Marine Le Pen a estimé que les juges français étaient "radicalement incompétents", au vu du "principe de séparation des pouvoirs", pour enquêter sur l'affaire des assistants d'eurodéputés FN, dans sa déclaration lue devant les juges le 30 juin, a indiqué lundi à l'AFP une source proche du dossier.
Un texte plutôt que des réponses aux questions. Convoquée ce jour-là pour être mise en examen, la présidente du Front national n'avait pas répondu aux questions mais avait lu un texte comme la loi le permet. À ses yeux, "l'autorité judiciaire" ne pourrait "s'ériger en arbitre du contenu du travail politique d'un député et de son bien-fondé.

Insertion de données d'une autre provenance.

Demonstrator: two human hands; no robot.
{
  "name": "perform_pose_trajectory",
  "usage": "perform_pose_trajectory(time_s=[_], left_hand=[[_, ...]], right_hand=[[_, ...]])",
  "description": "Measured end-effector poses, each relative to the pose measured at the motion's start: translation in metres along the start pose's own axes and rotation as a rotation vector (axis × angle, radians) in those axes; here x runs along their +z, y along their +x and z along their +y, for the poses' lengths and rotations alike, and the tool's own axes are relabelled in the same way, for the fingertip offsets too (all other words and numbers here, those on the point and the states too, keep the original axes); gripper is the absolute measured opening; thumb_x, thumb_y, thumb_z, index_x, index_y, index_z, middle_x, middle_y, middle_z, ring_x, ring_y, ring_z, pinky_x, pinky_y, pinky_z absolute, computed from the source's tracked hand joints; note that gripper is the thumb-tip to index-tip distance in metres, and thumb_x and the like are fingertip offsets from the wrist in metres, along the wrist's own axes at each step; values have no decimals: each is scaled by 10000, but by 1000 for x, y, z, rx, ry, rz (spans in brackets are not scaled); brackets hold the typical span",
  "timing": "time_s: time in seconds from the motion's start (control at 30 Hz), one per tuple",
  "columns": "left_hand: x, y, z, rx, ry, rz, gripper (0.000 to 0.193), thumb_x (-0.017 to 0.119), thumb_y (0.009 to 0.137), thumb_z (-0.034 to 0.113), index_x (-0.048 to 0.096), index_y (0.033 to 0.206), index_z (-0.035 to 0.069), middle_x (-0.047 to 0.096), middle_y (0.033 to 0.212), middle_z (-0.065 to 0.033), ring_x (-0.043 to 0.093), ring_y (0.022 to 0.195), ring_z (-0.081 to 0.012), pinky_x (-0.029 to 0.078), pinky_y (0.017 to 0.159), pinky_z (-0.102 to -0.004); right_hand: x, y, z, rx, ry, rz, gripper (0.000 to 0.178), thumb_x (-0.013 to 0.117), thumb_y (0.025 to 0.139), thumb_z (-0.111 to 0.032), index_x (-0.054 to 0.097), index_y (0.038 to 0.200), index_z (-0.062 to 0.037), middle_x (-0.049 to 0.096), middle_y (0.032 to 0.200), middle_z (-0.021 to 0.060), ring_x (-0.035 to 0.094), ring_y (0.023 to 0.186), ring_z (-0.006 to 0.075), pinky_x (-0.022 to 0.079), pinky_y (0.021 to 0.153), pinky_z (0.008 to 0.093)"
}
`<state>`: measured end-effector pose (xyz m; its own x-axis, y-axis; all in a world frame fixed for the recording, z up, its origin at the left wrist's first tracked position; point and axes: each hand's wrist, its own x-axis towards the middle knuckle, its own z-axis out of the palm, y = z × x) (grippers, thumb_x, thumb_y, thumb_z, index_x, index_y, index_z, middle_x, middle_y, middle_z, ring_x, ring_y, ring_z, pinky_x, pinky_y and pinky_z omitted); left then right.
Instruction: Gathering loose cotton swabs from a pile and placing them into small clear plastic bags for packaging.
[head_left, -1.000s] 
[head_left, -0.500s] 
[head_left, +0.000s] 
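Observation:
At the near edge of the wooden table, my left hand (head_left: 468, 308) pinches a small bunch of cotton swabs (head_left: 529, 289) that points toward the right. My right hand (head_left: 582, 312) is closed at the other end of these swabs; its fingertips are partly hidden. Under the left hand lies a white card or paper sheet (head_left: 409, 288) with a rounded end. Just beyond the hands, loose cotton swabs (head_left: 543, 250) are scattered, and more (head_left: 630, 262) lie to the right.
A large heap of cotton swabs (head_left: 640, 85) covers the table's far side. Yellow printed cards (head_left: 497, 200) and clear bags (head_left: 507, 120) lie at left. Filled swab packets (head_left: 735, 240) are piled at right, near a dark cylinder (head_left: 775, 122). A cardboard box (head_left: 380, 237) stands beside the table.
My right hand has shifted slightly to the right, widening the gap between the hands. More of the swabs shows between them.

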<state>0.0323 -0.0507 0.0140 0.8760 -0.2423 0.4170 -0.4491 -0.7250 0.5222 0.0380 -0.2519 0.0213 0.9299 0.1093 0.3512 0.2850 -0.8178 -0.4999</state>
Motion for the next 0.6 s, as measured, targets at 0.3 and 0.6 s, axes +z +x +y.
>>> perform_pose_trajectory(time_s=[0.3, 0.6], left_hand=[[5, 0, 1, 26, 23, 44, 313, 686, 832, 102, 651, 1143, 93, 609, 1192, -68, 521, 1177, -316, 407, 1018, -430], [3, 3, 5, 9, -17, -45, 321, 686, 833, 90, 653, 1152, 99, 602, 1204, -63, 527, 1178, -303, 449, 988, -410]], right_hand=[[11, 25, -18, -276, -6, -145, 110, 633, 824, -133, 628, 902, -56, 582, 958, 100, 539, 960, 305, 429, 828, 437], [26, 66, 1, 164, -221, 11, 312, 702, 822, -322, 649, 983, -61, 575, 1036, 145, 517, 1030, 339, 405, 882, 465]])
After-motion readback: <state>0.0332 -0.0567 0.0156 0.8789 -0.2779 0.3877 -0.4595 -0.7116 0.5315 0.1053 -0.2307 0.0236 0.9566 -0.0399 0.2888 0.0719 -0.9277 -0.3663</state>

Sauf à contrevenir au principe de séparation des pouvoirs", a-t-elle déclaré aux magistrats financiers Renaud Van Ruymbeke et Claire Thépaut qui ont repris le dossier en décembre après une enquête du parquet de Paris. "Je ne saurais, à l'instar de tout député, recevoir des instructions quant aux modalités et au contenu de mon travail parlementaire, fut-ce au travers de règles administratives internes" au Parlement européen, a aussi dit la présidente du FN, en évoquant des dispositions restrictives.
Marine Le Pen conteste les faits avec "fermeté". L'ex-eurodéputée, élue en juin députée à l'Assemblée nationale, a été mise en examen pour "abus de confiance". Elle est soupçonnée d'avoir utilisé entre 2009 et 2016 des fonds européens afin de rémunérer sa cheffe de cabinet au FN Catherine Griset et son garde du corps Thierry Légier. Également mise en examen pour "complicité d'abus de confiance", elle est suspectée d'avoir "donné des instructions afin que des députés européens du Front national engagent en qualité d'assistants parlementaires des personnes occupant en réalité des emplois" au sein du parti, selon une source proche du dossier. Des faits qu'elle conteste avec "fermeté". "J'assume en revanche avoir durant la période concernée eu une activité politique et employé des assistants pour ce faire", a-t-elle affirmé dans sa déclaration.
La Cour d'appel doit examiner la validité de l'enquête. Selon elle, lorsque les assistants "n'étaient pas strictement occupés à des tâches parlementaires, ils pouvaient à la demande de leur député travailler pour le parti dont les députés sont tous membres", a-t-elle dit. Ses avocats ont déposé des recours devant la Cour d'appel de Paris, l'un pour demander la suspension de l'instruction, l'autre pour contester la validité de l'enquête. Le premier a été rejeté la semaine dernière selon une source judiciaire, le second doit être examiné. "J'attendrai l'arrêt de la chambre de l'instruction avant de répondre à vos questions sur le fond", avait-elle écrit aux juges.
Un préjudice évalué à 5 millions d'euros. Les magistrats soupçonnent le parti d'extrême droite d'avoir mis en place un système pour faire prendre en charge la rémunération de ses permanents avec des fonds du Parlement européen en les faisant salarier comme assistants d'eurodéputés. L'institution évalue son préjudice à 5 millions d'euros. Dix-sept eurodéputés ou ex-eurodéputés FN, dont Jean-Marie Le Pen, sont concernés par cette enquête, ouverte en 2015, qui porte sur au moins une quarantaine d'assistants. Outre la présidente du FN, une eurodéputée et deux assistants parlementaires ont déjà été mis en examen.